3 subjects × 10 sessions, ~10 hours of audiobook per subject
CTF275 axial gradiometer system, raw .ds directories
Sessions are large (~8 GB raw CTF each)
Single task: compr (comprehension)

Warning

Armeni 2022 is not open access. You need an approved data-sharing agreement with the dataset owner before you can download.

Auth#

export RADBOUD_USERNAME="you@orcid.org"   # often an ORCID
export RADBOUD_PASSWORD="..."

pnpl reads these from the environment (or a project-local .env) and uses HTTP Basic auth against the Radboud WebDAV endpoint.

Quickstart#

from pnpl.datasets import Armeni2022
from pnpl.tasks.armeni2022 import PhonemeClassification

ds = Armeni2022(
    data_path="./data/armeni",
    task=PhonemeClassification(tmin=-0.2, tmax=0.6, label_type="phoneme"),
    include_subjects=["001"],
    include_sessions=["001"],
    include_tasks=["compr"],
    preprocessing="notch+bp+ds",
    download=True,
    standardize=True,
)

x, y = ds[0]
print(x.shape, y.item())

The first construction downloads the requested CTF .ds directory (every chunked binary inside it), runs the preprocessing pipeline, and caches the result as H5. Subsequent constructions read directly from the cached H5.

Note

Because raw CTF sessions are multi-GB, the Armeni loader runs the pipeline chunk-by-chunk (default 120-second chunks) so peak memory stays bounded.

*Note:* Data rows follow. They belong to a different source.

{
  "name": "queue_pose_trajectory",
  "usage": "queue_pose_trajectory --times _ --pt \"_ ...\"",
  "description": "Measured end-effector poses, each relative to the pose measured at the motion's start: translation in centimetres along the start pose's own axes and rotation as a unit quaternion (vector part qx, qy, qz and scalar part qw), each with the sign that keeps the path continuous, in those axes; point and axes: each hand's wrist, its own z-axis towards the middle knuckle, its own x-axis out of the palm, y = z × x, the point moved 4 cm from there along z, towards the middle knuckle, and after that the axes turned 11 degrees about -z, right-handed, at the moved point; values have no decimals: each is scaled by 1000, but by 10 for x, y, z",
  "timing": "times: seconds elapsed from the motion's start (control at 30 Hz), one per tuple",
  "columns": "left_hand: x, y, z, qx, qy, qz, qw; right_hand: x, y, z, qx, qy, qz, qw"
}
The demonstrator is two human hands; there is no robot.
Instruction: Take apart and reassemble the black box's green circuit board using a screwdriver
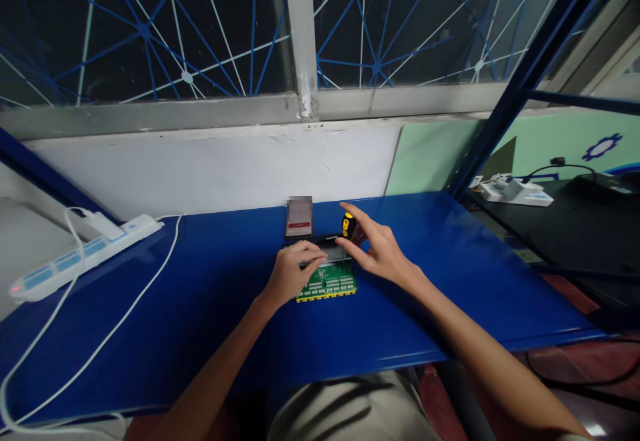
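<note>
A: Checking hidden stuff first — what's cut off?

B: Left hand (293,273) covers the left part of the green circuit board (330,282), so that edge is out of sight. Dark part at the board's far end is half hidden by both hands, can't tell what it is. Label on the small upright device (299,218) is blurred. Yellow-and-black tool (348,225) is partly behind the right hand's (377,251) fingers; shape unclear.

A: Grips?

B: Left hand lies curled on the board's far left corner, fingers bent down on it, pressing rather than clasping. Right hand is spread wide, fingers fanned, holding nothing; index tip is just beside the tool, contact can't be confirmed.

A: Where's the board relative to them?

B: Flat on the blue bench (450,274), mid-bench, under the left hand, just left of and below the right palm. Near edge with yellow trim shows clear.

A: Anything else?

B: White power strip (83,255) far left on the bench, cable (100,347) trailing toward the near edge, well apart from the hands.
</note>
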Motion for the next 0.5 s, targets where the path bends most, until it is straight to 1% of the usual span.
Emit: queue_pose_trajectory --times 0.1,0.23,0.4,0.5 --pt "0 1 0 3 -5 2 1000 0 0 0 3 3 7 1000" --pt "0 2 -1 2 -1 3 1000 -2 0 -1 -7 -24 -14 1000" --pt "1 3 -1 2 8 4 1000 -1 -1 -1 -4 5 -5 1000" --pt "1 3 -1 2 12 5 1000 -3 0 0 -10 -8 -4 1000"
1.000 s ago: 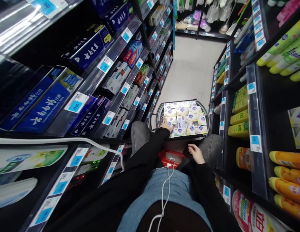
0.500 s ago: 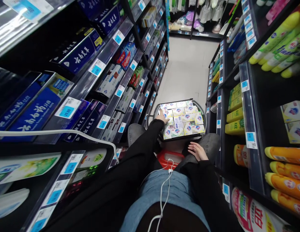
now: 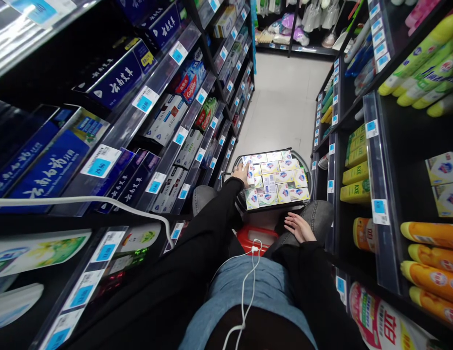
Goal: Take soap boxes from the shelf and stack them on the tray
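A black wire basket (image 3: 308, 175) stands on the floor in front of my knees, packed with several white soap boxes (image 3: 280, 177) in rows. My left hand (image 3: 241, 171) reaches out in a black sleeve to the basket's left edge, its fingers closed around one soap box (image 3: 250, 176) that stands tilted up from the row. My right hand (image 3: 298, 226) rests open, fingers spread, beside my right knee (image 3: 319, 211), holding nothing.
Shelves of toothpaste boxes (image 3: 117, 80) line the left of the narrow aisle; shelves of yellow bottles (image 3: 423, 53) and soap boxes (image 3: 443, 170) line the right. A red plastic thing (image 3: 256, 236) sits under me. A white cable (image 3: 248, 277) hangs over my lap. Pale floor (image 3: 284, 107) stretches ahead.
My left hand slid from the near-left corner of the basket further along its left side and closed on a soap box, tipping it up. My right hand stayed by the knee.
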A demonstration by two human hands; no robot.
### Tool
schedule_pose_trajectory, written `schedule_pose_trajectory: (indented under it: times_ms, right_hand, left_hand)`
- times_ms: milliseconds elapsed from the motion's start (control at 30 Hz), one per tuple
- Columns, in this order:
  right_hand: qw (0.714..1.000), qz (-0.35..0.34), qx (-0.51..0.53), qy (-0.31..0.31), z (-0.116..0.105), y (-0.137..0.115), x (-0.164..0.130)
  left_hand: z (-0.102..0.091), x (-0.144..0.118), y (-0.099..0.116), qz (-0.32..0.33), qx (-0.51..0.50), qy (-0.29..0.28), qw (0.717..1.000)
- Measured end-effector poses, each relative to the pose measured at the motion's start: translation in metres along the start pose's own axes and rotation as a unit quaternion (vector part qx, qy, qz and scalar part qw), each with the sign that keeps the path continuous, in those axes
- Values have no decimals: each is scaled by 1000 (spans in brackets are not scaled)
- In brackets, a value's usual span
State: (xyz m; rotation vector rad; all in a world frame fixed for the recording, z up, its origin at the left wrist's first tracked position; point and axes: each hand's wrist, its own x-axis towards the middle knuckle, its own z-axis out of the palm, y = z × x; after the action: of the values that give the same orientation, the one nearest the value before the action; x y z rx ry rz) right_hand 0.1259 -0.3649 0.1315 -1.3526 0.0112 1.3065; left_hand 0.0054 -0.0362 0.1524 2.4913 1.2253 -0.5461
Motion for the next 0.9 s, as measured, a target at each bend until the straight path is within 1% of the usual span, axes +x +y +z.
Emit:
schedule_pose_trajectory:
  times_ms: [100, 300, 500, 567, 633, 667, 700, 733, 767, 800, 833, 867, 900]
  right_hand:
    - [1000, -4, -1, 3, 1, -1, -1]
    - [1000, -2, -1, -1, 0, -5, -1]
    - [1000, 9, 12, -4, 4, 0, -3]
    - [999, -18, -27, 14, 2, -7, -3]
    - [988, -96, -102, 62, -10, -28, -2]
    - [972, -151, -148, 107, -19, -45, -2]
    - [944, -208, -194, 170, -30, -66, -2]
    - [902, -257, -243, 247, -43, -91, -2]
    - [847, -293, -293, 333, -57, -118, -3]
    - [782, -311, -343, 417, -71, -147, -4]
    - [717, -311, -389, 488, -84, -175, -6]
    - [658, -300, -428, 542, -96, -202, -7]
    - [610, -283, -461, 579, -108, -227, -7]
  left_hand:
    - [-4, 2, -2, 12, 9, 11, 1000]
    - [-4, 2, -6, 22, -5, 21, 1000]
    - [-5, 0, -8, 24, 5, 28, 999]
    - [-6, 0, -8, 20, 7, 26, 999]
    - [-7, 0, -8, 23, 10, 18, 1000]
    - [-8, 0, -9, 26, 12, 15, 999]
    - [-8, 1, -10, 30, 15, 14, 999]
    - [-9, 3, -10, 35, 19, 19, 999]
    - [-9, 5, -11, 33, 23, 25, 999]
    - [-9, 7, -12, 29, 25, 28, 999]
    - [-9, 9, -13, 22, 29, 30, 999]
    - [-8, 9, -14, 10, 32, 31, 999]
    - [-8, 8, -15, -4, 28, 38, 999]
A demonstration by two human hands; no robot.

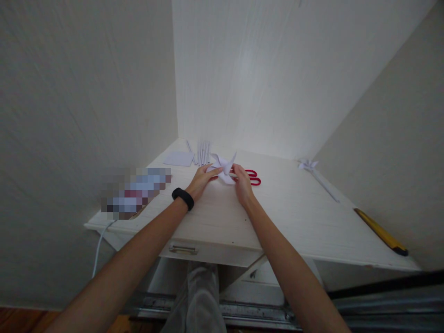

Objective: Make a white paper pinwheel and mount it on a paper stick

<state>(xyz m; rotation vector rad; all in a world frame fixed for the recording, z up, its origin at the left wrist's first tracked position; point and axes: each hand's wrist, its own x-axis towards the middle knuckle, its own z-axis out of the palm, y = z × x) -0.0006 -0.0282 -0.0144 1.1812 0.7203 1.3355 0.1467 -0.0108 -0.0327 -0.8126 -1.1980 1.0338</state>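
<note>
A white paper pinwheel [224, 167] with curled blades is between my two hands, just above the white tabletop. My left hand [203, 179], with a black band on the wrist, grips its left side, thumb on top near the centre. My right hand [242, 181] closes on the right side of the pinwheel, its fingertips partly hidden. Just behind the right hand lie scissors with red handles [255, 178]; their blades are mostly covered by the hand and the paper.
Several thin white paper sticks [203, 153] and a sheet of paper [178, 158] lie at the back left. A finished pinwheel on a stick [321, 179] and a yellow cutter [381, 231] lie right. A blurred-out object [138, 194] with a cable is left. Walls enclose the table [294, 208].
</note>
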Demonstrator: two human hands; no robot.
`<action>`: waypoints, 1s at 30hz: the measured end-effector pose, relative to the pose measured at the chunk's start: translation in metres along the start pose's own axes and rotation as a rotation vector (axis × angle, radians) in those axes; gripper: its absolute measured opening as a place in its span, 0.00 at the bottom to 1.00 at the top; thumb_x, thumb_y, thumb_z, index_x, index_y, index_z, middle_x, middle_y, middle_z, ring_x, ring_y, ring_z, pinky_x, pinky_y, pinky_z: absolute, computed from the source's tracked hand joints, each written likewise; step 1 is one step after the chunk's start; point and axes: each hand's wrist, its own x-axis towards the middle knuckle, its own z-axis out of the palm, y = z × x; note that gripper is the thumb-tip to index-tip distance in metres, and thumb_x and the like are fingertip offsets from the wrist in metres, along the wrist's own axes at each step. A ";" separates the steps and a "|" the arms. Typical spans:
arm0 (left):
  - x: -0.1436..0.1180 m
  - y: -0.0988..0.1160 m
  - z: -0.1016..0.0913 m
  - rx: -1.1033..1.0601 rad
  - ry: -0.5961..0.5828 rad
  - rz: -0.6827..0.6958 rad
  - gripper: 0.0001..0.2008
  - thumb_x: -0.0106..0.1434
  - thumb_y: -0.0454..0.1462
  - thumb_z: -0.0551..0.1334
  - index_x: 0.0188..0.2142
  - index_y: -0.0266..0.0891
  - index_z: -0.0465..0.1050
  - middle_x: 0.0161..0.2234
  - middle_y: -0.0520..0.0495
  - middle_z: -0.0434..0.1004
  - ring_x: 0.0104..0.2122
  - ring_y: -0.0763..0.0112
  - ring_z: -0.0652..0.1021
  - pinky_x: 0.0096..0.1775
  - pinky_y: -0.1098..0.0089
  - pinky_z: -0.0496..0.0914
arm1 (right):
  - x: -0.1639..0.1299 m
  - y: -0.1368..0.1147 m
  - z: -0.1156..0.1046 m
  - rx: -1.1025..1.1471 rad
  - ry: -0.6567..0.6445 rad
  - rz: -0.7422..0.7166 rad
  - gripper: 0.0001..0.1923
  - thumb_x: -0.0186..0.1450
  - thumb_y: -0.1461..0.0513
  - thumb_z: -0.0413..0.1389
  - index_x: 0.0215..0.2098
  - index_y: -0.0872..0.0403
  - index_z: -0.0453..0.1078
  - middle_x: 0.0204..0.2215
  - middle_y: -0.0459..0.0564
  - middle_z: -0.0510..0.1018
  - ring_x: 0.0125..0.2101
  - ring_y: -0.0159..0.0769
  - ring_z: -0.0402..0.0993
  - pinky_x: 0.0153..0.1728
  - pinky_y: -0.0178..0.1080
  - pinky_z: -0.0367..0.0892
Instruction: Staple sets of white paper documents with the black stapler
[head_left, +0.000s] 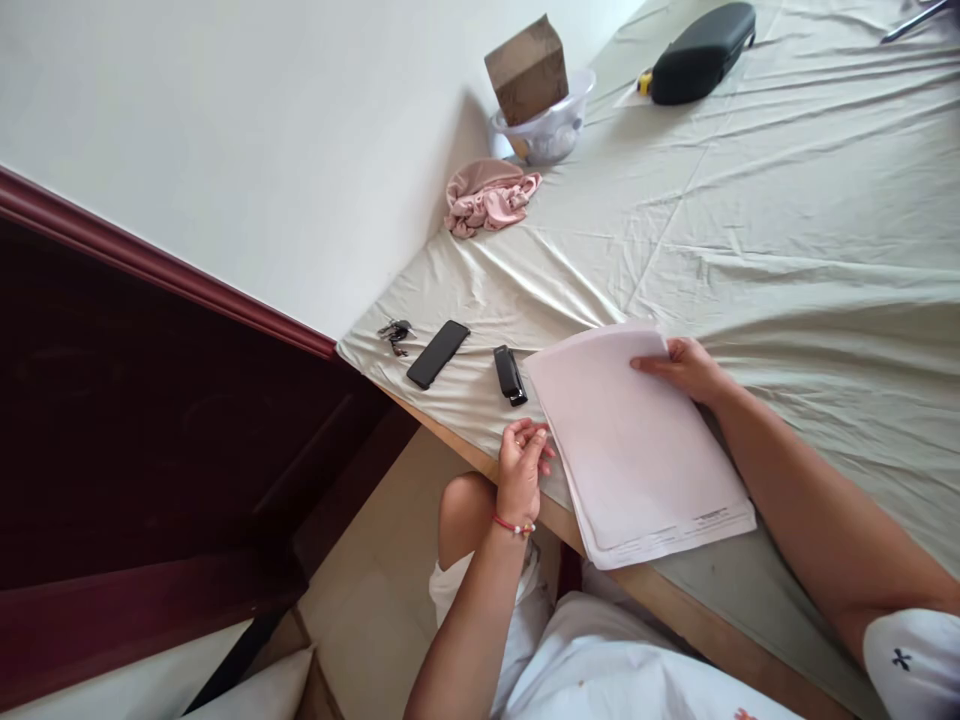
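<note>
A stack of white paper sheets (630,440) lies at a slant across the table's near edge, with small print along its lower end. My right hand (686,368) grips the stack at its upper right edge, thumb on top and fingers beneath. Beside the stack's left edge is my left hand (525,460), its fingers loosely curled in with the thumb against them and nothing visible in them. It wears a ring and a red beaded bracelet (514,525). Just beyond that hand, a black stapler (510,376) rests on the cloth.
Left of the stapler lie a black phone (439,354) and keys (396,334). Pink fabric (491,197) sits by the wall, near a plastic bowl (551,130) bearing a brown box (529,70). A black case (701,55) is farther back on the pale tablecloth (802,200).
</note>
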 end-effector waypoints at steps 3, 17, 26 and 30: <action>-0.002 0.004 -0.006 -0.066 -0.018 0.020 0.33 0.48 0.53 0.80 0.46 0.40 0.72 0.43 0.49 0.76 0.33 0.79 0.77 0.28 0.80 0.68 | -0.006 -0.003 -0.004 0.343 -0.076 0.107 0.22 0.46 0.50 0.76 0.30 0.55 0.80 0.29 0.51 0.85 0.26 0.41 0.80 0.28 0.41 0.77; -0.019 0.010 -0.027 -0.250 0.197 -0.260 0.24 0.53 0.33 0.80 0.49 0.38 0.80 0.41 0.45 0.88 0.36 0.67 0.85 0.37 0.71 0.81 | -0.046 -0.039 0.005 0.263 -0.300 0.040 0.26 0.64 0.42 0.65 0.50 0.51 0.83 0.37 0.49 0.86 0.32 0.36 0.81 0.30 0.34 0.74; -0.041 -0.008 -0.037 -0.384 0.332 -0.203 0.18 0.61 0.39 0.76 0.50 0.44 0.81 0.44 0.50 0.86 0.28 0.80 0.81 0.18 0.82 0.63 | -0.132 -0.007 0.030 0.642 -0.169 0.020 0.38 0.54 0.37 0.70 0.56 0.46 0.79 0.48 0.54 0.86 0.45 0.48 0.84 0.50 0.49 0.76; -0.043 -0.013 -0.042 -0.336 0.212 -0.083 0.23 0.55 0.39 0.79 0.50 0.47 0.81 0.51 0.49 0.85 0.48 0.69 0.83 0.43 0.75 0.79 | -0.150 -0.002 0.069 0.664 0.072 0.209 0.24 0.48 0.53 0.78 0.42 0.50 0.83 0.43 0.52 0.87 0.42 0.49 0.84 0.51 0.52 0.77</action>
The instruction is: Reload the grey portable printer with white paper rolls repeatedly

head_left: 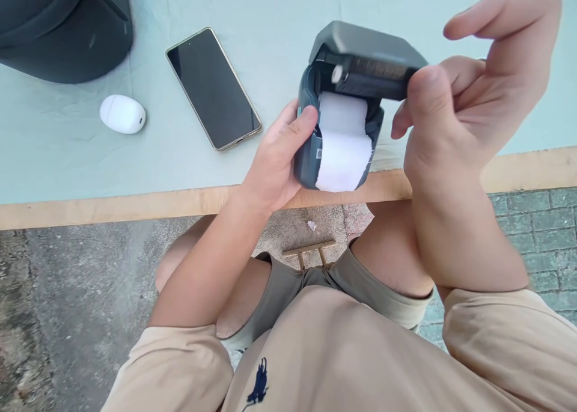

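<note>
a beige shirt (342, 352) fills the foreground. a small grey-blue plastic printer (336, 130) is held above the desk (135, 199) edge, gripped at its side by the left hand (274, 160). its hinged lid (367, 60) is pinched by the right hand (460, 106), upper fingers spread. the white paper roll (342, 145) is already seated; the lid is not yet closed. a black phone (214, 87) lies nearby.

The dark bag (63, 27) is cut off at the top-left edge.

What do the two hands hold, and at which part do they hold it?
Both hold one small printer with a paper roll inside. The left hand grips its body at the side; the right hand holds the open lid at its front edge.
</note>
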The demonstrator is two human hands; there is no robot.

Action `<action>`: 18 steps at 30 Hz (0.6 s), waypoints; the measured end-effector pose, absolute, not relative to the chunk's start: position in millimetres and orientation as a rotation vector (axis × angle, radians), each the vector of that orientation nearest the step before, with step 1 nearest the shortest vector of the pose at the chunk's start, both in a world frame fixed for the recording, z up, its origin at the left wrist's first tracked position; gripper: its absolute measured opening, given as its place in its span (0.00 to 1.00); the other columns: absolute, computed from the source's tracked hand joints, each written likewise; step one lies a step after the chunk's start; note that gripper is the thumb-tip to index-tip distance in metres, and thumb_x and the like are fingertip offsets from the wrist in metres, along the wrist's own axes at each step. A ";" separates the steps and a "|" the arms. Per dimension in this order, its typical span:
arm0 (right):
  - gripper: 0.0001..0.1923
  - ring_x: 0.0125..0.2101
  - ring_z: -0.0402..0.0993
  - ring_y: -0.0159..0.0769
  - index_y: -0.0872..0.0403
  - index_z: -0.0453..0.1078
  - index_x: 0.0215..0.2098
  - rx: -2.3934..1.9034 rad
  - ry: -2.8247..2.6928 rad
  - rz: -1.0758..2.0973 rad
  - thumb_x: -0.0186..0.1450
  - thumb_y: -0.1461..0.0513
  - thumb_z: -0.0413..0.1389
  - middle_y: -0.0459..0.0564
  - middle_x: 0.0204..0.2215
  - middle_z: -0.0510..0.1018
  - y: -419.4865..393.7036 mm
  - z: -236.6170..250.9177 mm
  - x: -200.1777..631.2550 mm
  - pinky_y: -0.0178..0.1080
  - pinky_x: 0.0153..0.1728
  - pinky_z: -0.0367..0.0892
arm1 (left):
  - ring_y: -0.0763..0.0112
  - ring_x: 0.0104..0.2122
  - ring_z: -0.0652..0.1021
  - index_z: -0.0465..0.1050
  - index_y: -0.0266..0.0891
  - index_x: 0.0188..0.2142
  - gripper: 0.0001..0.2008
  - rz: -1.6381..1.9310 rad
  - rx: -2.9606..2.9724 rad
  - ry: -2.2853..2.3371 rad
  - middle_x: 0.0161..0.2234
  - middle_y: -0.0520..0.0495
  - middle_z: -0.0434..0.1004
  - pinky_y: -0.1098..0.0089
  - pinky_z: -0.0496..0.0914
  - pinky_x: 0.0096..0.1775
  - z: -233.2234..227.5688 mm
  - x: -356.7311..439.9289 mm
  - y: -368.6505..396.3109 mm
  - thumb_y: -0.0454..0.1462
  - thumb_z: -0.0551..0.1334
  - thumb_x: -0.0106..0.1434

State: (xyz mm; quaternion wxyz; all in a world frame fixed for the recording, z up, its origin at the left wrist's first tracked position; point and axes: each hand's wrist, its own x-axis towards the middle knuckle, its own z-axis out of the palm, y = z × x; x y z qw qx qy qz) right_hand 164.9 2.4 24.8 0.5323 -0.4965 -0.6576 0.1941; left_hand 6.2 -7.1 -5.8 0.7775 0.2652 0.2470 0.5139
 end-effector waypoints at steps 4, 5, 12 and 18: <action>0.04 0.28 0.74 0.19 0.55 0.61 0.34 -1.054 -1.440 0.523 0.64 0.62 0.52 0.44 0.36 0.60 5.1 27.0 158.9 0.27 0.17 0.60 | 0.62 0.58 0.69 0.68 0.38 0.43 0.10 1.095 0.589 0.572 0.37 0.48 0.75 0.67 0.71 0.53 -9.4 5.2 -8.3 0.37 0.51 0.69; 0.04 0.31 0.75 0.21 0.56 0.61 0.33 -1.049 -1.466 0.518 0.63 0.63 0.53 0.44 0.34 0.61 6.1 25.4 159.6 0.27 0.17 0.61 | 0.62 0.58 0.69 0.69 0.38 0.43 0.10 1.091 0.590 0.579 0.37 0.48 0.75 0.67 0.71 0.53 -9.3 5.1 -8.2 0.37 0.51 0.69; 0.12 0.22 0.62 0.19 0.49 0.70 0.40 -1.388 -2.181 0.279 0.57 0.62 0.59 0.41 0.36 0.77 9.3 20.4 176.5 0.31 0.23 0.58 | 0.64 0.51 0.75 0.67 0.36 0.44 0.09 1.032 0.665 0.638 0.36 0.51 0.71 0.68 0.73 0.48 -3.4 5.6 -9.7 0.32 0.50 0.68; 0.20 0.22 0.66 0.24 0.45 0.68 0.44 -1.498 -2.308 0.426 0.53 0.58 0.62 0.40 0.36 0.78 10.1 29.9 182.9 0.37 0.26 0.64 | 0.67 0.48 0.77 0.66 0.36 0.46 0.09 0.999 0.767 0.624 0.37 0.50 0.72 0.81 0.73 0.34 -9.0 5.3 -11.5 0.33 0.52 0.68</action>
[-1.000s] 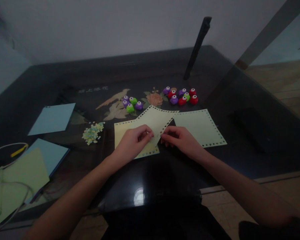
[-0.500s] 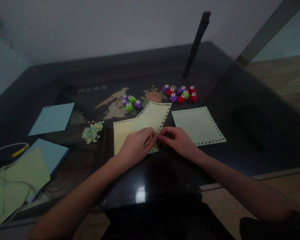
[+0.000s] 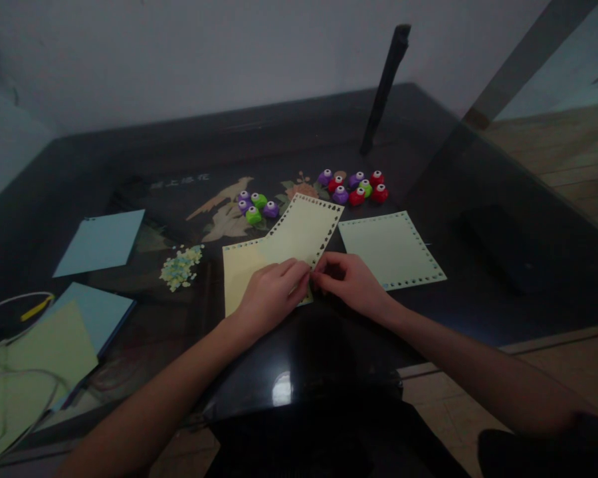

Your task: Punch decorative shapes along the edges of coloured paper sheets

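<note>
Both hands meet at the near corner of a pale yellow-green paper sheet (image 3: 303, 228) with punched shapes along its edges. My left hand (image 3: 274, 289) pinches that sheet, fingers closed at the corner. Close beside it, my right hand (image 3: 349, 282) is also closed, thumb and forefinger together at the same corner; its fingertips partly hide the edge. Under the held sheet lies a yellow paper sheet (image 3: 239, 265), partly covered by my left hand. Just right of my hands is a pale green sheet (image 3: 391, 249) with holes punched along its edges.
Purple, red and green craft punches stand in two groups, one at right (image 3: 357, 192) and one at left (image 3: 253, 207). Paper bits (image 3: 179, 267) are heaped to the left. Blue sheets (image 3: 102, 242), a green sheet (image 3: 54, 352) and a white cable (image 3: 17, 292) lie farther left. A black post (image 3: 385, 93) rises behind.
The held sheet's far end has lifted and tilted slightly. My fingers stay at its near corner, the right fingertips a little closer together. The whole view has shifted slightly.
</note>
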The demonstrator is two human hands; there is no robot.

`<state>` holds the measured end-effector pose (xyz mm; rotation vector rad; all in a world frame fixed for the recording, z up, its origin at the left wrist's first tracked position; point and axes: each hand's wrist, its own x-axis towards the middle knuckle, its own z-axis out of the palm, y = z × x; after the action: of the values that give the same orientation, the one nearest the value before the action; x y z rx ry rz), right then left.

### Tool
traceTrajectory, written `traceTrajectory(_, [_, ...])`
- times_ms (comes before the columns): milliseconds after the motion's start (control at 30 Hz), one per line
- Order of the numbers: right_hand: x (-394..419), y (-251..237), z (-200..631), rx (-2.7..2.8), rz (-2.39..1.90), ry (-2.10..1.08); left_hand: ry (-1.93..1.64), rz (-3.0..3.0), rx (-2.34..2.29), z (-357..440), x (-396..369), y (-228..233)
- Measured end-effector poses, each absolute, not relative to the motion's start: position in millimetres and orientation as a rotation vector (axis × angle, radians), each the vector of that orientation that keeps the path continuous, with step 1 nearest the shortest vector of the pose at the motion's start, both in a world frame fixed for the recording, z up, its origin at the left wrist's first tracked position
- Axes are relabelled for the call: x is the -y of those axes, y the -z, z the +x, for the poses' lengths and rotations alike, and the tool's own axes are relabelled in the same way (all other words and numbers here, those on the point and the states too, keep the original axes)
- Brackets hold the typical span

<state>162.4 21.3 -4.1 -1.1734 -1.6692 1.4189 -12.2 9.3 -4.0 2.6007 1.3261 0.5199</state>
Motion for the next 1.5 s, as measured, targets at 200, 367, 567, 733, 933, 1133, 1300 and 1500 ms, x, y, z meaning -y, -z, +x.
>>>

Reference / EEG / EOG / STIM channels are dropped before filtering — only MEG channels are preserved.

BIDS axes#

Axis	Values
`subject`	`"001"`, `"002"`, `"003"`
`session`	`"001"`–`"010"`
`task`	`"compr"`
`run`	always `"01"` (Armeni has no run dimension)

Selected arguments#

task — currently pnpl.tasks.armeni2022.PhonemeClassification.
preprocessing — pipeline string used in derivative filenames (e.g. "notch+bp+ds"). Set to None to materialize H5 unchanged from the raw CTF.
preprocessing_config — per-step overrides forwarded to pnpl.preprocessing.Pipeline. See Preprocessing.
include_subjects, include_sessions, include_tasks, include_run_keys (and their exclude_* counterparts).
standardize, clipping_boundary, channel_means, channel_stds.
create_h5_if_missing (default True).
preload_h5 (default False) — read the H5 fully into RAM on first access. Faster repeat reads at the cost of memory.